EXERCISE DIRECTIONS
Please print every line of the listing, unchanged.

PROVIDED MATERIAL
········

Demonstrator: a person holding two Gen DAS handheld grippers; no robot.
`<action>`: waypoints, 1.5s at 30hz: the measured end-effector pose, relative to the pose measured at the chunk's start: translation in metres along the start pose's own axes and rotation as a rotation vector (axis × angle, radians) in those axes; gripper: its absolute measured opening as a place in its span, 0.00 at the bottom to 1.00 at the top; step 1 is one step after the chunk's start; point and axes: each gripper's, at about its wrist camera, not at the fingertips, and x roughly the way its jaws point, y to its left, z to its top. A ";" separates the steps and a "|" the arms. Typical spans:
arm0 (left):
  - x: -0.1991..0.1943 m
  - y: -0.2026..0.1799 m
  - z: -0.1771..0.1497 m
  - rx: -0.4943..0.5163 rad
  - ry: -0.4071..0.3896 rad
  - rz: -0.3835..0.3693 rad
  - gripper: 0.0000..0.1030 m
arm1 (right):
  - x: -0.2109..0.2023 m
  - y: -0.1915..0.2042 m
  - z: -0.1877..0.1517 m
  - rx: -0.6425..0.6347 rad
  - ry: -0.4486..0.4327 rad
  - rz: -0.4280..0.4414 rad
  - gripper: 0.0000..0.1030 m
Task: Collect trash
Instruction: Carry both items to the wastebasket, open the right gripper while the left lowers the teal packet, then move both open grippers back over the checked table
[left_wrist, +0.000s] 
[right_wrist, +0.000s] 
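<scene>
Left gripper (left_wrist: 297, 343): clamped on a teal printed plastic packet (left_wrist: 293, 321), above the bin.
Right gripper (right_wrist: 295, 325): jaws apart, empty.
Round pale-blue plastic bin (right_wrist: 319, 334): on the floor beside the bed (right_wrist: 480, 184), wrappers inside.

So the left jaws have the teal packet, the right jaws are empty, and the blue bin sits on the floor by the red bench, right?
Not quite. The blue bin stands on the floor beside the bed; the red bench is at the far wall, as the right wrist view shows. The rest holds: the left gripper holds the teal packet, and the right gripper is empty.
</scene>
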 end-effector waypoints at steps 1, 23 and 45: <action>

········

EXERCISE ANSWER
Demonstrator: a person holding two Gen DAS handheld grippers; no robot.
`<action>`: waypoints, 1.5s at 30hz: the measured end-effector pose, relative to the pose measured at the chunk's start: translation in metres along the start pose's own axes and rotation as a rotation vector (axis × angle, radians) in those axes; gripper: its absolute measured opening as a place in its span, 0.00 at the bottom to 1.00 at the top; step 1 is one step after the chunk's start; point and axes: each gripper's, at about its wrist camera, not at the fingertips, and x roughly the way its jaws point, y to its left, z to its top. A ";" separates the steps and a "|" the arms. Typical spans:
arm0 (left):
  - x: -0.1991..0.1943 m
  - y: -0.2026..0.1799 m
  - z: -0.1771..0.1497 m
  - rx: -0.4943..0.5163 rad
  - ry: -0.4071..0.3896 rad
  - rz: -0.3835..0.3693 rad
  - gripper: 0.0000..0.1030 m
arm1 (right):
  - x: -0.2109..0.2023 m
  - y: -0.1915..0.2042 m
  - z: -0.1877..0.1517 m
  - rx: -0.6425..0.6347 rad
  - ry: -0.4486..0.4327 rad
  - rz: -0.4280..0.4414 rad
  - gripper: 0.0000..0.1030 m
Task: Collect trash
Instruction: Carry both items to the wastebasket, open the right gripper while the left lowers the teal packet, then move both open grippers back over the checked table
[left_wrist, +0.000s] 
[right_wrist, +0.000s] 
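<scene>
Left gripper (left_wrist: 297, 343): clamped on a teal printed plastic packet (left_wrist: 293, 321), above the bin.
Right gripper (right_wrist: 295, 325): jaws apart, empty.
Round pale-blue plastic bin (right_wrist: 319, 334): on the floor beside the bed (right_wrist: 480, 184), wrappers inside.

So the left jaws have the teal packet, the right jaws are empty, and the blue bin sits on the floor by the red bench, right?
Not quite. The blue bin stands on the floor beside the bed; the red bench is at the far wall, as the right wrist view shows. The rest holds: the left gripper holds the teal packet, and the right gripper is empty.
</scene>
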 end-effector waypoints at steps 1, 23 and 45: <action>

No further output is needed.